Search code examples
mysqlsqldatabaseperformancedatabase-normalization

SQL: Tips on structuring table to fit 3d data?


I would just like some guidance on database optimization. I have what is essentially a daily survey with a couple sliders (so float 0-1). Each day, X amount of people from the same company will fill this out, submitting their values for this "survey".

What I understand is that you should not create tables for each user as is it inefficient and unmanageable. So, I should not create a table for each company.

What I am looking for is guidance on putting all this data into one table.

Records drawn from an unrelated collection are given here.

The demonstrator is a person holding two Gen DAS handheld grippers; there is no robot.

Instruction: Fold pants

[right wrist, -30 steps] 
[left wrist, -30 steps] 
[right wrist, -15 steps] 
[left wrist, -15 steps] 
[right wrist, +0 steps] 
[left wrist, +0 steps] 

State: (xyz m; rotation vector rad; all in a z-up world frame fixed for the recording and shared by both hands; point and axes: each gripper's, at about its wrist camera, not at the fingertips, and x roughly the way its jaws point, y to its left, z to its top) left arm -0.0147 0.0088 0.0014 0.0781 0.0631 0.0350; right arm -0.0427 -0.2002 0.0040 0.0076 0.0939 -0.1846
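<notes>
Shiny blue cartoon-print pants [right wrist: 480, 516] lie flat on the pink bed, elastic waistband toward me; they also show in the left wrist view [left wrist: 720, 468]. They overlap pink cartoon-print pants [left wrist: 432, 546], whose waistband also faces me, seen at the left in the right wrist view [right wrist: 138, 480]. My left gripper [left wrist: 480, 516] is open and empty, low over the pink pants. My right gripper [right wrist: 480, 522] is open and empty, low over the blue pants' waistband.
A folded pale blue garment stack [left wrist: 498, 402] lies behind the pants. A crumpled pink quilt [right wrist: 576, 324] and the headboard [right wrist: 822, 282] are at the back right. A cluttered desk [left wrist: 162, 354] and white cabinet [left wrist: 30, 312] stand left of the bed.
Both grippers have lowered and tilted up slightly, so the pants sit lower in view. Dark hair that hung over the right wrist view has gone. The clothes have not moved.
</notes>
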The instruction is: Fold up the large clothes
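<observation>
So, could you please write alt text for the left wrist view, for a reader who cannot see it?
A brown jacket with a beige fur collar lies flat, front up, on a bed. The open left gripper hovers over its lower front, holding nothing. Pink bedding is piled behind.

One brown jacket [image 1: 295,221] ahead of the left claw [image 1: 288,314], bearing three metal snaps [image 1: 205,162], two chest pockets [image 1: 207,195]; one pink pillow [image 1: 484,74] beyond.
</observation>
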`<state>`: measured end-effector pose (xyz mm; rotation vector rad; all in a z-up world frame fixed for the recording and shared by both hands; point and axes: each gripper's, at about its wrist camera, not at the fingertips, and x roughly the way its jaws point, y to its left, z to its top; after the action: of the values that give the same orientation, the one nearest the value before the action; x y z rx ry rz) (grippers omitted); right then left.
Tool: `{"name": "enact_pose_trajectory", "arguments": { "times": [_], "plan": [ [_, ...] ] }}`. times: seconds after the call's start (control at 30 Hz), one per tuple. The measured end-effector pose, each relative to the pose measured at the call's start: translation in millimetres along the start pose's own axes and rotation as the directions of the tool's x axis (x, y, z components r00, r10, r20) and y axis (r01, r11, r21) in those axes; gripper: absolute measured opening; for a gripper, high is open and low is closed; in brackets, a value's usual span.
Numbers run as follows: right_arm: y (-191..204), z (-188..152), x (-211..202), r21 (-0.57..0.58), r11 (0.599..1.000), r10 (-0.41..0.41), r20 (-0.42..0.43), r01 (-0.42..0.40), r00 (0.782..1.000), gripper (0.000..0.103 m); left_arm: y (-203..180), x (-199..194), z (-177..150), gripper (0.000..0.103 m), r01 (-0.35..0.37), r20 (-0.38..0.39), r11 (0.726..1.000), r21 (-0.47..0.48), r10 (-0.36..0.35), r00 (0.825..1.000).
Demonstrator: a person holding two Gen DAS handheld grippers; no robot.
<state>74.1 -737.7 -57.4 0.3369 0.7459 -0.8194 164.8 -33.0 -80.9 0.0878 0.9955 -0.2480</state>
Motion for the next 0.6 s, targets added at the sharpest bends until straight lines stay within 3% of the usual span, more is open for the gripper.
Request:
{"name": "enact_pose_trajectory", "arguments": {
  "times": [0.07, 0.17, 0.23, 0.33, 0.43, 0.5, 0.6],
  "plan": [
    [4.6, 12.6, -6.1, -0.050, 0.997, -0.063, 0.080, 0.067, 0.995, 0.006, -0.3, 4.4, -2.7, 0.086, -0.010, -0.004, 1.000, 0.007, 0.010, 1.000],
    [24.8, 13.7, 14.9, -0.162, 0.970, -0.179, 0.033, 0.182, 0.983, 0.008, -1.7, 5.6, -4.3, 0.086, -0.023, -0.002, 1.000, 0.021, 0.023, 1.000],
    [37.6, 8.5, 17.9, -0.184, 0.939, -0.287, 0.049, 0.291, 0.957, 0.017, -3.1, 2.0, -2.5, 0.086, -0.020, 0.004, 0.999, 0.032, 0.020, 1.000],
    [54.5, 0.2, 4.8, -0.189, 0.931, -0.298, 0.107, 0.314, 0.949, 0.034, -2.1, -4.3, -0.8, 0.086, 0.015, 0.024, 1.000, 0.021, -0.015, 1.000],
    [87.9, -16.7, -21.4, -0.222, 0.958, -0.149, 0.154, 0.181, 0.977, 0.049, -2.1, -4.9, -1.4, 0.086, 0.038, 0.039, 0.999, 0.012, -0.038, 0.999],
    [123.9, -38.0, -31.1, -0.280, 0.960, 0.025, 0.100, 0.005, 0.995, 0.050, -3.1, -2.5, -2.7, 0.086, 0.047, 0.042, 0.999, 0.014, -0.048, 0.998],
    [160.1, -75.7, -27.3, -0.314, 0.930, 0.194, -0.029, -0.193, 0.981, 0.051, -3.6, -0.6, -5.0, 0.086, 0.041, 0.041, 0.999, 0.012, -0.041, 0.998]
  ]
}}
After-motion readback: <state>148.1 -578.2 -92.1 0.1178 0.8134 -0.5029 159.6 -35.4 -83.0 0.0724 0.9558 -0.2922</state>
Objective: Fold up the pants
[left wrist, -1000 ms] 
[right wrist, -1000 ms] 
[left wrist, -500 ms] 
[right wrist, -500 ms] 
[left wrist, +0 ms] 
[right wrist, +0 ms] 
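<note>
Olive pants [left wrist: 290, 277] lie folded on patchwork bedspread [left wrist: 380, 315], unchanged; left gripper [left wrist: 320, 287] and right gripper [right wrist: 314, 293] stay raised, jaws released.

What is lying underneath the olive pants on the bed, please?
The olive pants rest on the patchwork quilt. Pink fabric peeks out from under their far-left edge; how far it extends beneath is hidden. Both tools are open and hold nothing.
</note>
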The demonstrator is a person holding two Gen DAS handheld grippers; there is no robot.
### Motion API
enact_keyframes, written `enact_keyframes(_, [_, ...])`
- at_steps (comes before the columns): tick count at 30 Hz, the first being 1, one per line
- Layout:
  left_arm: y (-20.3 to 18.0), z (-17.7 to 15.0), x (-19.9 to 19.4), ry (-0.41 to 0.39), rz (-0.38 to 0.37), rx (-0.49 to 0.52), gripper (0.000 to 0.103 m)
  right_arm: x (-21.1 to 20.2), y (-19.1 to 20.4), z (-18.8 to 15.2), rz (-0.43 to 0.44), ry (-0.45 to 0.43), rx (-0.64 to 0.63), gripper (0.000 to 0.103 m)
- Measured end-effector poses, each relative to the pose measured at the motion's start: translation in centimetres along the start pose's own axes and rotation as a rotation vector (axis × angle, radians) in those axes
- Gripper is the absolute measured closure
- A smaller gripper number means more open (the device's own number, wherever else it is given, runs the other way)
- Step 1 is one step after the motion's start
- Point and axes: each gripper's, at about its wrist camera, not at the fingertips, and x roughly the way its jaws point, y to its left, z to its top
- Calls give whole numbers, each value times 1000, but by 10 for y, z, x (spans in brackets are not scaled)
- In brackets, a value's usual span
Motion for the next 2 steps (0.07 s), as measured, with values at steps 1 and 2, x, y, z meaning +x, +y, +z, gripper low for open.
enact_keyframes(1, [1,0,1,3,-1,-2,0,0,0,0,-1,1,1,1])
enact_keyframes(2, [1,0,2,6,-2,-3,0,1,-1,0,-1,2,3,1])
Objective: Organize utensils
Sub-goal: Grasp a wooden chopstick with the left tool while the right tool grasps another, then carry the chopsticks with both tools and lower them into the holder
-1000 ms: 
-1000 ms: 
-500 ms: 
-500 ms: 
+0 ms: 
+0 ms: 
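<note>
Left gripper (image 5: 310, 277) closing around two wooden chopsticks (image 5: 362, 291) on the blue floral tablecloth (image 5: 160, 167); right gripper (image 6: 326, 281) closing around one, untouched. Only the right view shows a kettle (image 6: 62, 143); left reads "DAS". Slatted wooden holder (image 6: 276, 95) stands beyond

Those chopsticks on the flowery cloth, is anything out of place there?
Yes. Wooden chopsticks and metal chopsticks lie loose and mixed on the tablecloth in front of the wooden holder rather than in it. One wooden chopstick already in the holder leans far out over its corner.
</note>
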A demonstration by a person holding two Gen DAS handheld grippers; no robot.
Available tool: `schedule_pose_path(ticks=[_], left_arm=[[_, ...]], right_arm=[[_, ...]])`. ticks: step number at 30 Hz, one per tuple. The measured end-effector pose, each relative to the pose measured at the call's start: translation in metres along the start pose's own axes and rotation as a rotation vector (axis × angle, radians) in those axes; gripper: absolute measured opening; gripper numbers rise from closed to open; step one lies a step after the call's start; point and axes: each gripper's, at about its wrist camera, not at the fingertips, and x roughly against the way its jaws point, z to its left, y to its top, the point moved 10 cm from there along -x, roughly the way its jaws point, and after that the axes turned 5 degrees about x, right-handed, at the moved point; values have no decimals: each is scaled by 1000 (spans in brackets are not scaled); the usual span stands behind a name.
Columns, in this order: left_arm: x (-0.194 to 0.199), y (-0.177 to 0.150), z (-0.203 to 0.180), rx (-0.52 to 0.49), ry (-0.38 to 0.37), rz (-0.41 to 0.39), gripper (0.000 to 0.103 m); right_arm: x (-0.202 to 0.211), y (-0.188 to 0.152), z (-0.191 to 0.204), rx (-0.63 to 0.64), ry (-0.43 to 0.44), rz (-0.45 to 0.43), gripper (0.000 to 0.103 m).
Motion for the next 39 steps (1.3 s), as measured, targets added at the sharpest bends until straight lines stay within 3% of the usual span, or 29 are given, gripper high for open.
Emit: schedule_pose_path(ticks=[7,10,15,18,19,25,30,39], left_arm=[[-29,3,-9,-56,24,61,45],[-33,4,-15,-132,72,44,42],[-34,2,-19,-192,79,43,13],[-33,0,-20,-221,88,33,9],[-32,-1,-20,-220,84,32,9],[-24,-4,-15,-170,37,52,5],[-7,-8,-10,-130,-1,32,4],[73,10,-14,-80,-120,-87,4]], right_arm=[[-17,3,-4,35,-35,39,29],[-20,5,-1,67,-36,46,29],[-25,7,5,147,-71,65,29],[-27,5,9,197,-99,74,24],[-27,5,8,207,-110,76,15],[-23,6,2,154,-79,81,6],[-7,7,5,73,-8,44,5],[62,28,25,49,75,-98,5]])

Here are some specific questions:

  • If each company has a 5-digit ID, and I were to record all data in the same table with a column showing id and a column with a timestamp, how efficient would it be getting all data points from a certain company (aka 5 digit ID) when the data gets into the millions or tens of millions?
  • How much does the size of a table affect the efficiency when accessing?
  • If I were to use a method with the 5-digit ID, would you recommend that I also assign every single "survey entry" (aka row) with its own index, per se?
  • Do you have any general tips or ideas for structuring a single table with my particular case?

Thanks.


Solution

  • It's not advisable to use a single table for all your data.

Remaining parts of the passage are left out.